DIRECTIONS:
Each line below is to be copied exactly as it appears.

Stored data entries:
_ _ _

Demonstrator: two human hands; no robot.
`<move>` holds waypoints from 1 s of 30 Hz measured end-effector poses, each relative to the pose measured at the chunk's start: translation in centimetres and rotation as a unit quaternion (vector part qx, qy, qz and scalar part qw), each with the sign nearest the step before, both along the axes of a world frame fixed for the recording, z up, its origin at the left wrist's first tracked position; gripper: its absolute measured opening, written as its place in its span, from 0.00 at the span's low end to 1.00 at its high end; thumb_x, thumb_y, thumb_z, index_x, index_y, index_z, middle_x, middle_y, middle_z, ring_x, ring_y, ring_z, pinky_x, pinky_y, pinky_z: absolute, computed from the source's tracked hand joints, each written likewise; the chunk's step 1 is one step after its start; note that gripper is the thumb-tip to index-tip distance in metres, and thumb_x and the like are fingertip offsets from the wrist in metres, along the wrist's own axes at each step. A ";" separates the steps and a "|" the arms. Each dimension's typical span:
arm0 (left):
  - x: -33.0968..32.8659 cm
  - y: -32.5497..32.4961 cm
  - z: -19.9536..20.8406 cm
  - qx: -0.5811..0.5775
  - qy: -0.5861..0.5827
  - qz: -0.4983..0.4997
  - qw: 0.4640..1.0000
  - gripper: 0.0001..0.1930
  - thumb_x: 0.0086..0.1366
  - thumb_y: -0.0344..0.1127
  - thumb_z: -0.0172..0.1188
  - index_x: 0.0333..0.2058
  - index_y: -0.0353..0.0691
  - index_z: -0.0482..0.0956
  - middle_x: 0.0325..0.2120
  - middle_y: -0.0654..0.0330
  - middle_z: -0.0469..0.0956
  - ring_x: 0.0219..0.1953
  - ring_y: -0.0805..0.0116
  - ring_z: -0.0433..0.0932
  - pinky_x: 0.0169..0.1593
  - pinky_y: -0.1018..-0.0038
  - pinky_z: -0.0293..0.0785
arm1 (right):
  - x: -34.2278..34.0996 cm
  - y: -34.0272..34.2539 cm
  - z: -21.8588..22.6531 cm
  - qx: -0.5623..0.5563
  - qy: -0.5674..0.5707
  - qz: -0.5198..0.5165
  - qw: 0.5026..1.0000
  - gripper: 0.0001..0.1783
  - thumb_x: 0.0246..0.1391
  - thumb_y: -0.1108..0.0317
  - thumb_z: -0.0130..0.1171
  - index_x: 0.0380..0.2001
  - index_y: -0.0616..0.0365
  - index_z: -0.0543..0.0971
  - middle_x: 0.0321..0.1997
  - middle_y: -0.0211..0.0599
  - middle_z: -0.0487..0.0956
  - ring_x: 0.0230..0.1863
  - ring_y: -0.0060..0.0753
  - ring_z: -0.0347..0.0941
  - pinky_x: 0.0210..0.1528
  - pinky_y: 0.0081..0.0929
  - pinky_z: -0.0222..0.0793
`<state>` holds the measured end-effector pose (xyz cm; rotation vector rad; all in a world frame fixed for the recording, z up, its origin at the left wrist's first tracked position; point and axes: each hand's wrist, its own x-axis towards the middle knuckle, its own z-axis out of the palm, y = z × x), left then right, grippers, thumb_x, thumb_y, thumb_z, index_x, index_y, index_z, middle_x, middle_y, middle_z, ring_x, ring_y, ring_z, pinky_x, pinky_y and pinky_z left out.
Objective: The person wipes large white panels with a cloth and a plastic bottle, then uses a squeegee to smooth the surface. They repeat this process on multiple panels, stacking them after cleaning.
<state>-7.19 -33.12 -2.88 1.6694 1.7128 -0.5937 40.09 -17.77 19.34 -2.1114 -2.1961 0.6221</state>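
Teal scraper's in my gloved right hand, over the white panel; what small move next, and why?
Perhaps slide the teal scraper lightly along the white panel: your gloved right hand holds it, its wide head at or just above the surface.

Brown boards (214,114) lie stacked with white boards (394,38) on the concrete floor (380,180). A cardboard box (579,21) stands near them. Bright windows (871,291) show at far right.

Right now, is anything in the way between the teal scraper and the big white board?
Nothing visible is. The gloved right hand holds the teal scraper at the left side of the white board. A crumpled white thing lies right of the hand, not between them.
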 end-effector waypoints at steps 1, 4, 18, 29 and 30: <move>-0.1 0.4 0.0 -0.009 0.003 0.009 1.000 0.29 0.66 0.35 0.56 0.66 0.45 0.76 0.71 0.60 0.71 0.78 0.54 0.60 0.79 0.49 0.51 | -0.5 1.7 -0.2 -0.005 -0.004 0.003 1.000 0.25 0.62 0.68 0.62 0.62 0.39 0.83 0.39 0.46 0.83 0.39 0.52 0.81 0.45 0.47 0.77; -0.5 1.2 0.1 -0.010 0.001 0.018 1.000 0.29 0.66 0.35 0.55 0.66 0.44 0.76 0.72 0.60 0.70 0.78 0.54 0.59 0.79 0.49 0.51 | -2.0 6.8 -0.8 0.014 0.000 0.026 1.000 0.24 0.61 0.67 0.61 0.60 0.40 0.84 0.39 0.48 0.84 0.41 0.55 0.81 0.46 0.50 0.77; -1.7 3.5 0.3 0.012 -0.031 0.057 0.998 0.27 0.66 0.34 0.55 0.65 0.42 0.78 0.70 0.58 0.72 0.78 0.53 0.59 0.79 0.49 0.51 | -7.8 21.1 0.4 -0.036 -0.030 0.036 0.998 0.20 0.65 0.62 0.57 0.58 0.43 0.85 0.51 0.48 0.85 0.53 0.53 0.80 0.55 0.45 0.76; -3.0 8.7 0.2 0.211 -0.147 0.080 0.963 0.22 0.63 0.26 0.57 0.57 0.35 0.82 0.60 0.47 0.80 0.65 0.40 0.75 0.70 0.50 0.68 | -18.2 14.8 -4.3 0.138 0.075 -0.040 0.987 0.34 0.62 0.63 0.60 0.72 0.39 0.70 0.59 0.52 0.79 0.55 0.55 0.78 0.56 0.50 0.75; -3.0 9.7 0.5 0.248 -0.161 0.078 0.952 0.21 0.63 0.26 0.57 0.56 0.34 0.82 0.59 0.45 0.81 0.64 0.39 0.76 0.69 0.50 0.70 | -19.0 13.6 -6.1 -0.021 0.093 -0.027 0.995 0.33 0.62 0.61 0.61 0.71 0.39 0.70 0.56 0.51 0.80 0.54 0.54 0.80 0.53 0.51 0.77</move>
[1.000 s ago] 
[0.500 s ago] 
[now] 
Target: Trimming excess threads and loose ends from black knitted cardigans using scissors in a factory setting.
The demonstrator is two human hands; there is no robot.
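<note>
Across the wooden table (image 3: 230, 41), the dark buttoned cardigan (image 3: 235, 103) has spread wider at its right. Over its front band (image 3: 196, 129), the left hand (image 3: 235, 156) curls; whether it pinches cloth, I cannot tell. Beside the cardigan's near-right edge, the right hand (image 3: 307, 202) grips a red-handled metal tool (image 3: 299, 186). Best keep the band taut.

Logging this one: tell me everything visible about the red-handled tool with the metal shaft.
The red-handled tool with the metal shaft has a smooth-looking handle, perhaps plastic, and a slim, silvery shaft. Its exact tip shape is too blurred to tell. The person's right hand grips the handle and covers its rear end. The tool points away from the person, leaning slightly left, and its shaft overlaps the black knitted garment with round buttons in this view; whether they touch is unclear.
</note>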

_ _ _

RESULT:
Demonstrator: two human hands; no robot.
`<move>` holds waypoints from 1 s of 30 Hz measured end-effector poses, each relative to the pose measured at the chunk's start: translation in centimetres and rotation as a unit quaternion (vector part qx, qy, qz and scalar part qw), each with the sign nearest the step before, both along the axes of a world frame fixed for the recording, z up, its origin at the left wrist's first tracked position; gripper: its absolute measured opening, written as its place in its span, from 0.00 at the span's low end to 1.00 at its high end; thumb_x, thumb_y, thumb_z, index_x, index_y, index_z, middle_x, middle_y, middle_z, ring_x, ring_y, ring_z, pinky_x, pinky_y, pinky_z: absolute, computed from the source's tracked hand joints, each written likewise; the chunk's step 1 is one step after its start; note that gripper is the thumb-tip to index-tip distance in metres, and thumb_x and the like are fingertip offsets from the wrist in metres, along the wrist's own axes at each step. A ";" separates the steps and a "|" the arms. Each dimension's typical span:
arm0 (left):
  - x: -33.0968..32.8659 cm
  - y: -32.5497..32.4961 cm
  - z: -19.9536..20.8406 cm
  - qx: -0.5811..0.5775
  - qy: -0.5861..0.5827
  - qz: -0.4983..0.4997
  - qw: 0.4640..1.0000
  - gripper: 0.0001..0.1930
  - thumb_x: 0.0086..0.1366
  - thumb_y: -0.0344..0.1127
  - thumb_z: -0.0172..0.1188
  - index_x: 0.0333..0.2058
  - index_y: -0.0353..0.0691
  - index_z: -0.0482..0.0956
  - middle_x: 0.0325..0.2120
  - middle_y: -0.0654..0.0330
  - middle_z: -0.0469..0.0956
  - ring_x: 0.0219..0.1953
  - ring_y: -0.0805..0.0116
  - ring_z: -0.0433..0.0932
  - pinky_x: 0.0169..0.1593
  - pinky_y: -0.1018..-0.0038
  - pinky_z: -0.0293..0.0785
arm1 (right):
  - x: -34.2278..34.0996 cm
  - y: -34.0272..34.2539 cm
  - z: -21.8588..22.6531 cm
  - qx: -0.5623..0.5563
  - qy: -0.5674..0.5707
  - qz: -0.5198..0.5165
  - qw: 0.5026..1.0000
  - gripper: 0.0001..0.1783
  - thumb_x: 0.0246..0.1391
  - thumb_y: -0.1108..0.0317
  - thumb_z: -0.0130..0.1171
  - index_x: 0.0380..0.2001
  - index_y: -0.0616..0.0365
  - index_z: -0.0543..0.0971
  - middle_x: 0.0321..0.1997
  - middle_y: -0.0211..0.0599
  - middle_z: -0.0487..0.0956
  - ring_x: 0.0230..0.1863
  - ring_y: -0.0060..0.0753
  - ring_z: -0.0347..0.0941
  - pinky_x: 0.0210..0.1528
  - pinky_y: 0.0081..0.0929
  - pinky_z: -0.0222..0.0793
`<state>` holds the measured end-effector pose (xyz cm; rotation vector rad; all in a world frame fixed for the recording, z up, its origin at the left wrist's first tracked position; point and axes: each hand's wrist, its own x-axis towards the middle knuckle, its own z-axis out of the palm, y = z × x), left then right, grippers, thumb_x, thumb_y, thumb_z, index_x, index_y, index_z, middle_x, middle_y, middle_z, ring_x, ring_y, ring_z, pinky_x, pinky_y and pinky_z left out.
Objective: The person wipes large white panels with a cloth and a plastic bottle, then uses a squeegee to smooth the surface. They repeat this process on multiple panels, stacking them after cleaning.
<state>-7.19 -33.12 -2.88 1.6694 1.7128 -0.5937 40.09 -17.77 19.34 -2.1114 -2.1961 0.6221</state>
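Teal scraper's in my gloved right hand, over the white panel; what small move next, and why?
Perhaps slide the teal scraper lightly along the white panel: your gloved right hand holds it, its wide head at or just above the surface.

Brown boards (214,114) lie stacked with white boards (394,38) on the concrete floor (380,180). A cardboard box (579,21) stands near them. Bright windows (871,291) show at far right.

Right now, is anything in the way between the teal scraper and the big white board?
Nothing visible is. The gloved right hand holds the teal scraper at the left side of the white board. A crumpled white thing lies right of the hand, not between them.
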 end-effector waypoints at steps 1, 4, 18, 29 and 30: <move>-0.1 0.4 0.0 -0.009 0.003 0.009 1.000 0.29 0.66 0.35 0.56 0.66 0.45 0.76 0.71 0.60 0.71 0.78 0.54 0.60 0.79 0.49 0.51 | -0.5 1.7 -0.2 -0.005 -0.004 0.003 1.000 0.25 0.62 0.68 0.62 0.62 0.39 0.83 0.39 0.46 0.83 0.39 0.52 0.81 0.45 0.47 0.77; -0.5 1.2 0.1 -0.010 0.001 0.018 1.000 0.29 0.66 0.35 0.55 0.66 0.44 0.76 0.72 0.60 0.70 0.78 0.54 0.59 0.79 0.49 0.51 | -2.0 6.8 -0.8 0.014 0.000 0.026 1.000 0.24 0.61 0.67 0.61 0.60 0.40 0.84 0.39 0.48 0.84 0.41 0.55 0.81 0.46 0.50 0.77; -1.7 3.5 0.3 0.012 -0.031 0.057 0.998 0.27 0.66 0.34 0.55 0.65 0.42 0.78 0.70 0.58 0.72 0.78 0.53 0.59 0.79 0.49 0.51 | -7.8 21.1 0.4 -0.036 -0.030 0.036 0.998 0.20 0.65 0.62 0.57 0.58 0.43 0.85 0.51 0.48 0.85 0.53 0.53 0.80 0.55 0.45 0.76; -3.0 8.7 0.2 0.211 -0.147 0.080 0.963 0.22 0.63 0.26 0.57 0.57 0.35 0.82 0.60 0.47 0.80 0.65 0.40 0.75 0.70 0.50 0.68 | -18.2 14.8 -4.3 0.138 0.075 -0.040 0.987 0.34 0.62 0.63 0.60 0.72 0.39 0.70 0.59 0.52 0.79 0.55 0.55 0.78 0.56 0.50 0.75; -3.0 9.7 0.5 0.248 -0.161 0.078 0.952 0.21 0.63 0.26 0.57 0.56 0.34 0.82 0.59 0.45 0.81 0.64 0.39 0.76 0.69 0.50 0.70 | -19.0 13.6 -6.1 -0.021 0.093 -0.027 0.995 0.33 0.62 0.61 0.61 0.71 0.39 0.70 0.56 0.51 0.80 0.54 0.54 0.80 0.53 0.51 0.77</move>
[1.000 s ago] 
[0.500 s ago] 
[now] 
Target: Trimming excess threads and loose ends from black knitted cardigans using scissors in a factory setting.
The demonstrator is two human hands; there is no robot.
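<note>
Across the wooden table (image 3: 230, 41), the dark buttoned cardigan (image 3: 235, 103) has spread wider at its right. Over its front band (image 3: 196, 129), the left hand (image 3: 235, 156) curls; whether it pinches cloth, I cannot tell. Beside the cardigan's near-right edge, the right hand (image 3: 307, 202) grips a red-handled metal tool (image 3: 299, 186). Best keep the band taut.

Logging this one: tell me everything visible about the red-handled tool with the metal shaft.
The red-handled tool with the metal shaft has a smooth-looking handle, perhaps plastic, and a slim, silvery shaft. Its exact tip shape is too blurred to tell. The person's right hand grips the handle and covers its rear end. The tool points away from the person, leaning slightly left, and its shaft overlaps the black knitted garment with round buttons in this view; whether they touch is unclear.
</note>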

No more output remains.